Coineal contributed the highest trading volume for the coin, accounting for 7.98% via the LTC/BTC trading pair. It was followed by Coinall and DigiFinex with 4.22% and 3,66% of the trading volume, respectively.

1-hour

Source: TradingView

Litecoin’s one-hour chart showed an uptrend from $52.39 to $55.86, and another uptrend from $57.90 to $60.29, fueled by the coin’s recent bull run. A downtrend from $55.82-$34.08 was registered on the chart. The support for the coin was found at $52.39.

Bollinger Bands: The mouth of the bands depicted growing volatility in LTC’s price movement.

Awesome Oscillator: The closing bars of the indicator were red, indicating a bearish price momentum for the crypto asset.

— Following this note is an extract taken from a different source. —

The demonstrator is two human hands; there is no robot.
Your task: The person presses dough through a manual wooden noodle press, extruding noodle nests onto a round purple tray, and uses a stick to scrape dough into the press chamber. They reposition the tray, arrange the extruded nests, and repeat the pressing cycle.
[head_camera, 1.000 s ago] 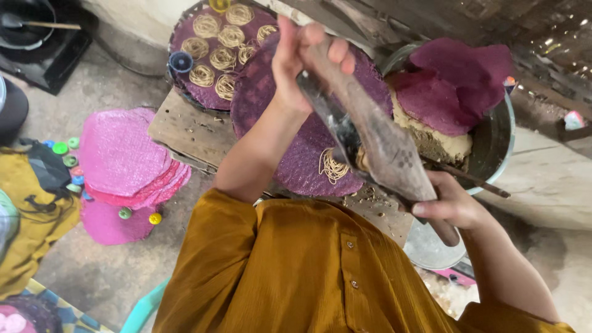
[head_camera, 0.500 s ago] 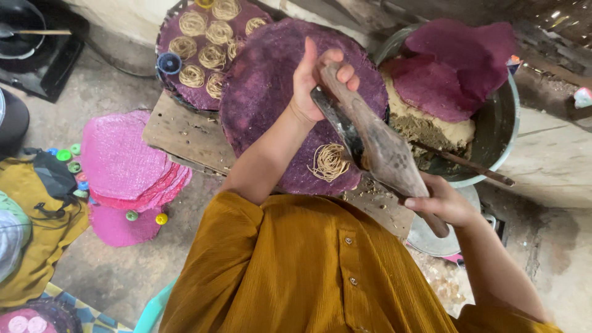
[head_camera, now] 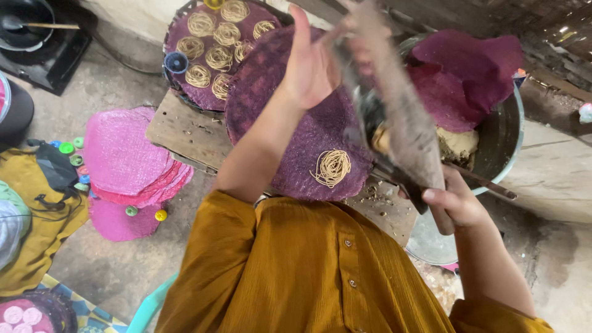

Chaikin Money Flow: The CMF continued to tread above the zero-line, indicating that money was flowing into the LTC coin market. Hence, a bullish price trend was predicted for the coin.

1-day

Source: TradingView

The candlestick arrangement on LTC’s one-day chart exhibited an uptrend from $32.79 to $45.68, and a longer downtrend from $55.82 to $34.08. The immediate resistance for the digital asset was marked at $67.78, while the immediate support stood firmly at $30.55 and at $24.10.

Parabolic SAR: The dotted markers were below the candlesticks, and pictured the coin in a bullish environment.

MACD: Post a bearish crossover, the MACD line was treading below the signal line.

Klinger Oscillator: The KO indicator also sustained a bearish crossover, following which the reading line was below the signal line.



Conclusion

The short-term indicators for Litecoin [LTC] exhibited mixed signals, with significant volatility and potential price breakouts being predicted. The long-term indicators echoed strong bearish projections for the digital crypto’s price.